▶ **WORK ITEM**: In the entries, find all lines that hold the word "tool" and copy them.

Records from a collection
+++++
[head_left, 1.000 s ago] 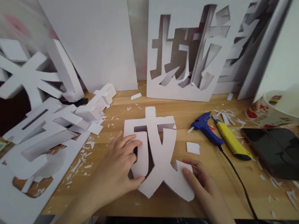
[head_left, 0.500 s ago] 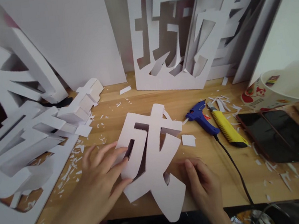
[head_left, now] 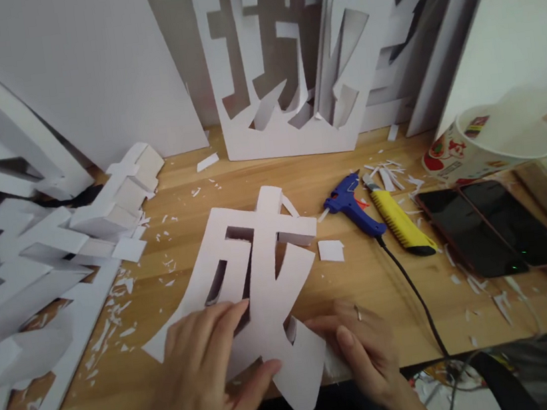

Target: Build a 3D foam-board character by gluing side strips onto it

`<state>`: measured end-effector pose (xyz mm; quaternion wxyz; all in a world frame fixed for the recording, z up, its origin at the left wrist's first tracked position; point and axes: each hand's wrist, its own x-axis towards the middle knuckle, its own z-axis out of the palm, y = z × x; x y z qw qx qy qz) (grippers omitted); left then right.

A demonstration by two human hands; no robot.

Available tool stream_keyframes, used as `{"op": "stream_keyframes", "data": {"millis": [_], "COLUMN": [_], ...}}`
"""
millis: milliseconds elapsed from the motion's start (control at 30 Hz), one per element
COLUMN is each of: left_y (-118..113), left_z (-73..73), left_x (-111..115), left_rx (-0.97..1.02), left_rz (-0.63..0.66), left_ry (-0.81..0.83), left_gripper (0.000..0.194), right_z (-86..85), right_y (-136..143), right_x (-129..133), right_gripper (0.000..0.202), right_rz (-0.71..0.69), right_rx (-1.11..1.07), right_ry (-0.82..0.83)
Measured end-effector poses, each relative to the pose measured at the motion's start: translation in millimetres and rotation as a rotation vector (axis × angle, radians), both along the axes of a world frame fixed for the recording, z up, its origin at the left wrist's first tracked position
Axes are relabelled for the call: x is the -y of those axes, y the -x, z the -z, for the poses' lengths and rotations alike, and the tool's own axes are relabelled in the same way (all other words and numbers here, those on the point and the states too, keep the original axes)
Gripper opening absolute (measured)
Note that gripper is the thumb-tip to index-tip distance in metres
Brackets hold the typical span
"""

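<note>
A thick white foam-board character (head_left: pixel 268 266), with cut-out gaps between its strokes, lies face up at the table's front edge; its lower tip overhangs. My left hand (head_left: pixel 209 368) grips its lower left part, fingers on a slanting stroke and thumb on the stroke's lower side. At the lower right edge is my right hand (head_left: pixel 365 347), with a ring on one finger. Its fingers are curled and the index fingertip meets the character's side. Under this hand shows a pale, blurred patch; whatever the fingers hold is hidden.
A blue glue gun (head_left: pixel 354 204) and a yellow utility knife (head_left: pixel 399 219) lie to the right, beside two dark phones (head_left: pixel 493 226) and a paper cup (head_left: pixel 484 143). Cut-out white boards (head_left: pixel 290 139) stand behind. More foam pieces (head_left: pixel 115 192) and scraps lie left. A small white square (head_left: pixel 331 251) is nearby.
My left hand has shifted from the character's left edge to its lower part, uncovering a long left stroke. My right hand has come in to touch its side. The view has shifted rightward.
</note>
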<state>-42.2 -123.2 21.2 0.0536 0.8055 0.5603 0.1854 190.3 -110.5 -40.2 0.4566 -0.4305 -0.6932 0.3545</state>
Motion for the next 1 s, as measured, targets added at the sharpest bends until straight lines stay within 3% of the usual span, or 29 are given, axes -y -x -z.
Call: {"op": "stream_keyframes", "data": {"millis": [200, 367, 533, 700, 833, 900, 1000], "left_y": [-44.7, -69.2, -60.5, -51.6, -49.1, -45.5, -34.7], "left_z": [17.8, 7.9, 9.7, 18.3, 12.0, 6.3, -4.0], "left_x": [-14.1, -52.6, -79.6, -100.3, -116.4, -118.7, -115.3], "left_rx": [-0.081, -0.107, -0.21, -0.223, -0.143, -0.11, -0.056], "left_rz": [-0.217, -0.29, -0.283, -0.255, -0.225, -0.186, -0.175], "left_ry": [-0.024, -0.014, -0.037, 0.047, 0.138, 0.069, -0.235], "left_gripper": [0.057, 0.057, 0.057, 0.04, 0.027, 0.022, 0.019], "right_z": [-0.7, -0.7, 2.3, 8.7, 14.2, 17.5, 22.0], "right_y": [1.6, 1.6, 1.6, 3.3, 1.9, 0.4, 0.7], "right_x": [-2.3, 0.3, 4.2, 7.6, 8.8, 8.2, 6.6], "right_gripper": [0.033, 0.033, 0.035, 0.038, 0.039, 0.04, 0.042], "right_rz": [0.006, 0.0, 0.014, 0.035, 0.059, 0.072, 0.08], "right_rx": [0.024, 0.04, 0.03, 0.024, 0.016, 0.03, 0.047], "right_ry": [-0.019, -0.044, -0.05, -0.047, -0.063, -0.06, -0.091]}}
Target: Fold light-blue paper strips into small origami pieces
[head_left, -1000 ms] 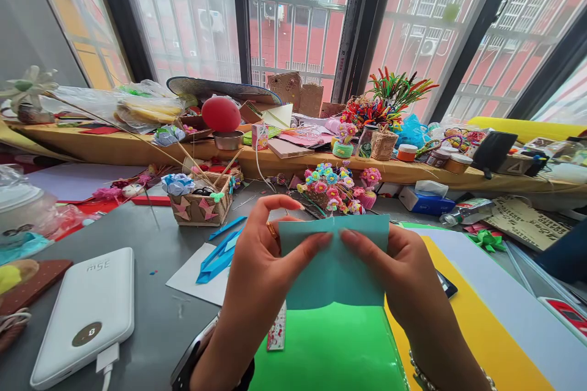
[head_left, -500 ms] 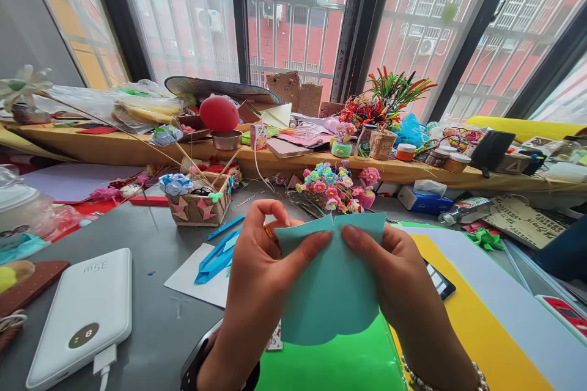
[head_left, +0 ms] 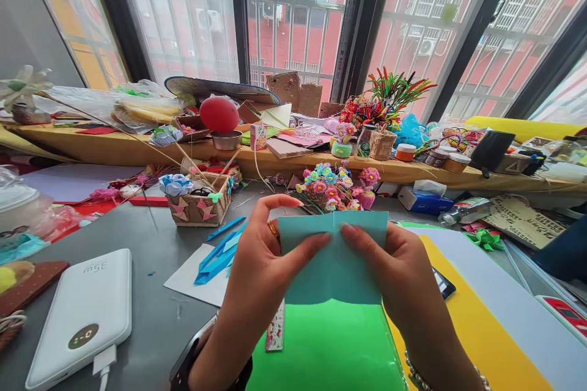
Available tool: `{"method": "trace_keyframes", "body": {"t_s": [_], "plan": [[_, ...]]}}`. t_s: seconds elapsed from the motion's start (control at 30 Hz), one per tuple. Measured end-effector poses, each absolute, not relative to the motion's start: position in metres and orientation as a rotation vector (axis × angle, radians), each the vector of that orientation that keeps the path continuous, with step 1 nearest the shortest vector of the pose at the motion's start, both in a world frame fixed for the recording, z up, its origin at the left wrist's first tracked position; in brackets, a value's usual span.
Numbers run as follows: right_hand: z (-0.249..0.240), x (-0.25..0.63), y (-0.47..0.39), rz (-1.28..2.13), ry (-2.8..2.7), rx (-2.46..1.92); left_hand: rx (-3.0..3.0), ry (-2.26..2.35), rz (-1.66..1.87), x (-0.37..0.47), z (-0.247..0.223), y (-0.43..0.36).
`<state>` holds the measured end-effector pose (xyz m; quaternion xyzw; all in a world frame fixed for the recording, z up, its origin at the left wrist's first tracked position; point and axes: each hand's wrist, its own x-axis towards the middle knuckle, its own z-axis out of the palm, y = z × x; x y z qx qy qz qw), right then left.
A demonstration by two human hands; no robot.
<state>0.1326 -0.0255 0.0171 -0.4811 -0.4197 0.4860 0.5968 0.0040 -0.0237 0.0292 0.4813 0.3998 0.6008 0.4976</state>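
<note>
A sheet of light blue paper [head_left: 332, 275] is held up between both hands, with a crease down its middle and a curved lower edge. My left hand [head_left: 266, 256] grips its left side, thumb pressed on the front near the crease and the index finger lifted and bent above the top edge. On the right side, my right hand [head_left: 389, 263] pinches the paper with its thumb close to the crease; the other fingers are behind it. Below the paper lies a shiny green mat [head_left: 330, 348], with a patterned strip [head_left: 275, 330] on its left edge.
Folded blue paper strips [head_left: 220, 256] rest on white paper [head_left: 188, 281] to the left, near a white power bank [head_left: 82, 317]. Yellow paper [head_left: 477, 317] and a partly hidden phone [head_left: 444, 284] lie at right. Behind stand a cardboard box [head_left: 197, 204] and crocheted flowers [head_left: 330, 183].
The paper has tilted, so its lower edge now appears higher and its top face flatter. My left index finger has straightened somewhat. More of the patterned strip shows.
</note>
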Motion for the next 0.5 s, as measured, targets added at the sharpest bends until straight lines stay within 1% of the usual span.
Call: {"method": "trace_keyframes", "body": {"t_s": [0.2, 0.5], "plan": [[0.0161, 0.1323, -0.0266, 1.110, -1.007, -1.099, 1.179, 0.983, 1.491, 0.0024, 0.0271, -0.0228], [0.0136, 0.1338, -0.0218, 1.284, -0.895, -1.047, 1.153, 1.026, 1.555, 0.0044, 0.0276, -0.0267]]}}
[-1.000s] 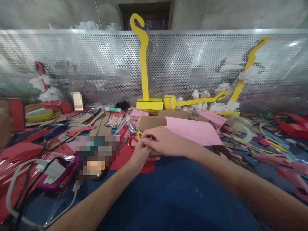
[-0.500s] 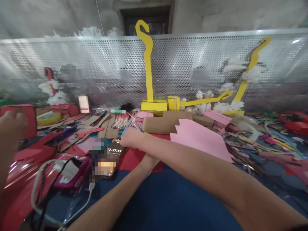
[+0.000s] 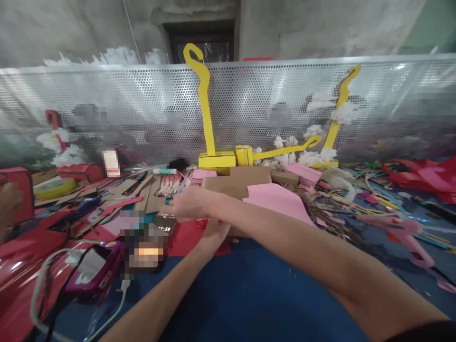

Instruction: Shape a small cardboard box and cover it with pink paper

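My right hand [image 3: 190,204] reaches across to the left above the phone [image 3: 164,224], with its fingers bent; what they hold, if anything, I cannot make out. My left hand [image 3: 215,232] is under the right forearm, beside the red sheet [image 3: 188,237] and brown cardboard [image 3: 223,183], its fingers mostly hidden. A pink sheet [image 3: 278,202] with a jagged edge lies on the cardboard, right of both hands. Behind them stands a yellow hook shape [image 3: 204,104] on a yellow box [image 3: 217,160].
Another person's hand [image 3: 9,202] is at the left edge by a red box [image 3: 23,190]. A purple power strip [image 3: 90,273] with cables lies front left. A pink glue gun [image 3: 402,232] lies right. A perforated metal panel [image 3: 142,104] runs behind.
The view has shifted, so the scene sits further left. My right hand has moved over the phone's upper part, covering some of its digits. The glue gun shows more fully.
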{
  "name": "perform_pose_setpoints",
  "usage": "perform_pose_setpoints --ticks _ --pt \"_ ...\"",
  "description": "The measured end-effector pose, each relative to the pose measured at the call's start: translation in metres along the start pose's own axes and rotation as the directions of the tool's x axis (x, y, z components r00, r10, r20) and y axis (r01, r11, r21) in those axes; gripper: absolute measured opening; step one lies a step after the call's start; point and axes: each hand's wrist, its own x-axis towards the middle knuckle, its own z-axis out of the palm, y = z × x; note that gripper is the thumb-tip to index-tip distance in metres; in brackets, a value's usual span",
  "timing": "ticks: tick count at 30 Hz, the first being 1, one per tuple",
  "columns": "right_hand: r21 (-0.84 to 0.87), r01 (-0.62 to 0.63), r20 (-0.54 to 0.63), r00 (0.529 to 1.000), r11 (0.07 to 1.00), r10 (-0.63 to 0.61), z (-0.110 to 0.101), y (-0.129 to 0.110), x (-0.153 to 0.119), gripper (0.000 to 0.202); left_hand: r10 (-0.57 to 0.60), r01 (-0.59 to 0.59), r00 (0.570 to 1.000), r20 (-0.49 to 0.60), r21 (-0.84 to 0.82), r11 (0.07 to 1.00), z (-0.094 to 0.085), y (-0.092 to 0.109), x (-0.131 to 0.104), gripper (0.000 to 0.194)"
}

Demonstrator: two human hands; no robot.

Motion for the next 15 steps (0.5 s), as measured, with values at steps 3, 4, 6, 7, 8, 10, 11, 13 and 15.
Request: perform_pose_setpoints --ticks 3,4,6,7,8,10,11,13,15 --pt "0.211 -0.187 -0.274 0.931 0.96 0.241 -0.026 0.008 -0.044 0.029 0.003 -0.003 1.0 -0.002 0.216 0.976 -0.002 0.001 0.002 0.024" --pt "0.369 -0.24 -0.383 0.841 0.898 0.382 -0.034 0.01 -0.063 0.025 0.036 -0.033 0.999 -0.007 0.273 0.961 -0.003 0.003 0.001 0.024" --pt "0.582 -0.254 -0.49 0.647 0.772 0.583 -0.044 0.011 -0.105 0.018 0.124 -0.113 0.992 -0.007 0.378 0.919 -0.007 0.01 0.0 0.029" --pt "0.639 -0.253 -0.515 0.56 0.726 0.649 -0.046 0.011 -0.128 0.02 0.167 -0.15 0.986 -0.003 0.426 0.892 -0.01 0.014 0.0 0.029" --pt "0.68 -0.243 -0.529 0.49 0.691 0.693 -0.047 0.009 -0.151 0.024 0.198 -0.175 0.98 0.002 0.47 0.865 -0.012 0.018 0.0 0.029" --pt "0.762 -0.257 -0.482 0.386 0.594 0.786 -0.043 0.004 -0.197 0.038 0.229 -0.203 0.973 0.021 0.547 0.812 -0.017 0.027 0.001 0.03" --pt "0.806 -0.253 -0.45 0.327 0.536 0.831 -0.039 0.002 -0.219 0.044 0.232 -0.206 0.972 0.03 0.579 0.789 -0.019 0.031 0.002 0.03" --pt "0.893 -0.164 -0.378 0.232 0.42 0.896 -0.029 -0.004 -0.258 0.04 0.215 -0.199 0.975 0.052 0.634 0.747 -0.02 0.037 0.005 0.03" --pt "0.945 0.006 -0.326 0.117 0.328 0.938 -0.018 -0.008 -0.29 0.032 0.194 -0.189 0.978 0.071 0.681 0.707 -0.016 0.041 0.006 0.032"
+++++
▶ **OUTPUT**:
Available tool stream_keyframes, used as `{"op": "stream_keyframes", "data": {"millis": [_], "COLUMN": [_], ...}}`
Axes are relabelled for the call: x is the -y of those axes, y the -x, z the -z, for the poses' lengths and rotations alike, and the tool's own axes are relabelled in the same way (all other words and numbers here, those on the point and the states too, keep the original axes)
Available tool: `{"method": "trace_keyframes", "body": {"t_s": [_], "plan": [[_, ...]]}}`. t_s: seconds elapsed from the motion's start (control at 30 Hz), one per tuple. Measured end-effector poses, each absolute, not relative to the motion's start: position in metres and orientation as a rotation vector (axis × angle, radians), each the vector of that orientation that keeps the path continuous, with step 1 nearest the shortest vector of the pose at the motion's start, both in a world frame fixed for the recording, z up, its origin at the left wrist's first tracked position; in brackets, a value's usual span.
  "description": "The measured end-effector pose, each relative to the pose measured at the call's start: translation in metres along the start pose's own axes and rotation as the directions of the tool's x axis (x, y, z components r00, r10, r20) and y axis (r01, r11, r21) in those axes; gripper: absolute measured opening; step one lies a step after the call's start; point and axes: each hand's wrist, its own x-axis towards the middle knuckle, its own z-axis out of the palm, y = z × x; note that gripper is the thumb-tip to index-tip distance in metres; in brackets, a value's usual span",

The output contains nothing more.